Tryst Fiction by Elisha Porat
|My Three Dears|
translated from the Hebrew by Alan Sacks
I can't remember exactly how or why, but while I was compiling the dates and events of Leopold Spitzer's short life, I scribbled myself an unrelated curriculum vitae. I'd happened to come across the American playwright Clifford Odets' years of birth and death. If not for my father's lost notepad, in which he'd hastily sketched a translation of "Waiting for Lefty" from an English language anthology, I'd never have heard of Odets. So why does he interest me? How does he enter my life? I imagine that dad translated the play just as he translated Alexander Solzhenitsyn's early novels from the "Novi Mir" pamphlets his friends sent him many years later. He would pace the room, always in the same circuit from his small desk heaped with volumes to the old, mounted wooden cabinet that was my mother's exclusive domain. It never ceased to amaze me how many bottles of hard liquor, packages of candy and tins of cookies could fit in the ever-open cupboard.

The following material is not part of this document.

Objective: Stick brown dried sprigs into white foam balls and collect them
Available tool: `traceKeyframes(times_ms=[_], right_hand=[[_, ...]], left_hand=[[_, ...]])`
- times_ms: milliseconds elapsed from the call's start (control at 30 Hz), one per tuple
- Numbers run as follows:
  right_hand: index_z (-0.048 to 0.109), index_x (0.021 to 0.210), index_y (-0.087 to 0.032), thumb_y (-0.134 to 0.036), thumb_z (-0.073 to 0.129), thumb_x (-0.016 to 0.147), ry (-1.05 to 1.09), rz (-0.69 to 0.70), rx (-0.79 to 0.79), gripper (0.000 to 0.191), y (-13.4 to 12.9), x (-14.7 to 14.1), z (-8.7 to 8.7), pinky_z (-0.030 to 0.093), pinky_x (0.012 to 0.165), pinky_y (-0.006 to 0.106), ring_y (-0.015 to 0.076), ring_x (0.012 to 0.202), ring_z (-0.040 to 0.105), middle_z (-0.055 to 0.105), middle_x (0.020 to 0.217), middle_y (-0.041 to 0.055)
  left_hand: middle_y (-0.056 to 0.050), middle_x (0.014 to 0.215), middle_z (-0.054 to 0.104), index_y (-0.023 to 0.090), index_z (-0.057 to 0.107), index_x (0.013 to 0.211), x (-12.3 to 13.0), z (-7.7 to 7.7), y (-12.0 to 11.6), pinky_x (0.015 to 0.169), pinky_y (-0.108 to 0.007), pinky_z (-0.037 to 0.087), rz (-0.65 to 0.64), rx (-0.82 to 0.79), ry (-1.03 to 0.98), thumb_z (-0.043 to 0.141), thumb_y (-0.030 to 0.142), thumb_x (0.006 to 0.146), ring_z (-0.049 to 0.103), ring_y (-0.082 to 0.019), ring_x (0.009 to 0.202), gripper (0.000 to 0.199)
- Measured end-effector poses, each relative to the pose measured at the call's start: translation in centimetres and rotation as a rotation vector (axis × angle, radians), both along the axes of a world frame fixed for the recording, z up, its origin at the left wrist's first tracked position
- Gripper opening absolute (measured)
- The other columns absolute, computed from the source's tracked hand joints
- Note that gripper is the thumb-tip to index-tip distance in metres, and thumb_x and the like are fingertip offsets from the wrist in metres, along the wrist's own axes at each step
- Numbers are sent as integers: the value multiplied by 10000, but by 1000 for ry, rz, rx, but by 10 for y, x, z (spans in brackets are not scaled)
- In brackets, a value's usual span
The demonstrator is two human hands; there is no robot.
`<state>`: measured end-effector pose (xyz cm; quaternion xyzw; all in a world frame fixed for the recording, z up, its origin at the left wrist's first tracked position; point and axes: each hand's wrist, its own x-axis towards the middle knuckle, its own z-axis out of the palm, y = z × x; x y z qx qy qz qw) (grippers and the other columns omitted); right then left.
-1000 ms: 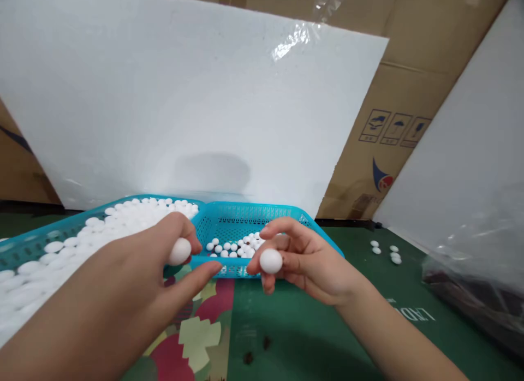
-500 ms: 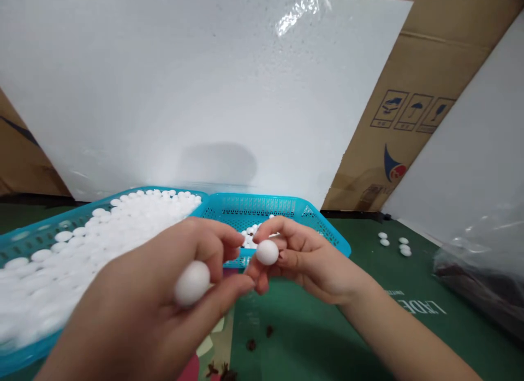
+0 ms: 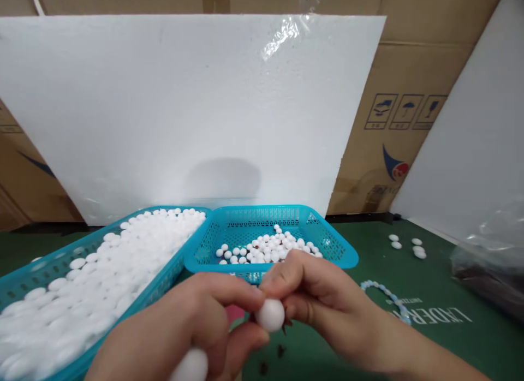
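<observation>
The left hand [image 3: 192,313] pinches a smooth, round white ball [image 3: 271,315] from the left, the right hand [image 3: 333,310] gripping its right side

We are seeing the lower white ball [image 3: 191,367] only partly, as the bottom edge is cutting it. The right hand [image 3: 323,302] is covering some of the dark piece [image 3: 287,322], whose shape we are not distinguishing. The left basket [image 3: 160,281] and the plastic bag [image 3: 489,258] are running outside our view.
</observation>
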<state>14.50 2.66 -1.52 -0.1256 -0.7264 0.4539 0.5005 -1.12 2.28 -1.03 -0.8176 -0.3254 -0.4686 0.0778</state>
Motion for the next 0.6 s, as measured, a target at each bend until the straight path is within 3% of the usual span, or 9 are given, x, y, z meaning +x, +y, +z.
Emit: traceKeyframes(times_ms=[100, 233, 300, 433, 600], right_hand=[[483, 691, -196, -48, 422, 705, 0, -108, 150, 161, -3, 0, -3, 410, 557, 91, 35, 602, 489, 492, 661, -30], [512, 758, -210, -12, 406, 700, 41, -202, 242, 232, -6, -5, -5, 419, 544, 65, 25, 582, 496, 516, 659, -32], [530, 794, -229, -4, 406, 698, 76, -234, 245, 275, -6, -7, -5, 420, 568, 59, 23, 611, 510, 536, 678, -33], [545, 857, -276, -11, 410, 701, 83, -260, 228, 336, -5, -8, -4, 426, 569, 68, 30, 625, 528, 573, 686, -34], [526, 915, -296, -81, 470, 692, 52, -207, 224, 315, -3, -7, -6, 423, 627, 124, 64, 701, 536, 595, 763, -16]], left_hand=[[59, 528, 571, 217, 416, 425, 3, -3, -1, 391, -59, 441, -64, 15, 75, 449, 240, 649, 542, -58, 440, 228], [54, 565, 563, 254, 501, 593, 9, -4, -6, 369, -60, 437, 4, -78, 15, 396, 257, 680, 533, -51, 440, 136], [61, 590, 557, 244, 475, 572, 9, -2, -8, 394, -60, 443, -33, -75, 2, 438, 230, 656, 532, -48, 472, 93], [79, 566, 532, 194, 323, 456, 11, 5, -10, 500, -97, 463, -185, -72, -208, 480, 107, 597, 523, -61, 581, 228], [108, 570, 491, 189, 293, 473, 17, 10, -7, 470, -18, 436, -221, -115, -373, 472, 61, 565, 499, -15, 517, 238]])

"Listen, listen to this," he'd ardently exclaim to the family as he read. In fluent Russian, he
would recite several lines, then immediately speak them in Hebrew with the same passion. He
seemed to me at such times an odd, anachronistic fusion of elderly translator and orator
who craved the attention of his audience. He would throw the open pamphlet on the couch, rush to his desk, write furiously in the open notebook, then return and pick up his cherished
"Novi Mir" booklet splattered with tea and cookie stains. His feverish pacing of the crowded
living room then would resume. "Are you listening? Do you understand how fine it is, how
daring? How much it's like Tolstoy?" This would go on with him muttering to himself, "Who says Russian literature is dead? What idiot wrote the obituary for the great Russian novels?" By then, however, no longer able to remain a captive of the literary world, I would quietly sneak out into the concrete world of our kibbutz beyond the narrow paved path to my parents' little garden.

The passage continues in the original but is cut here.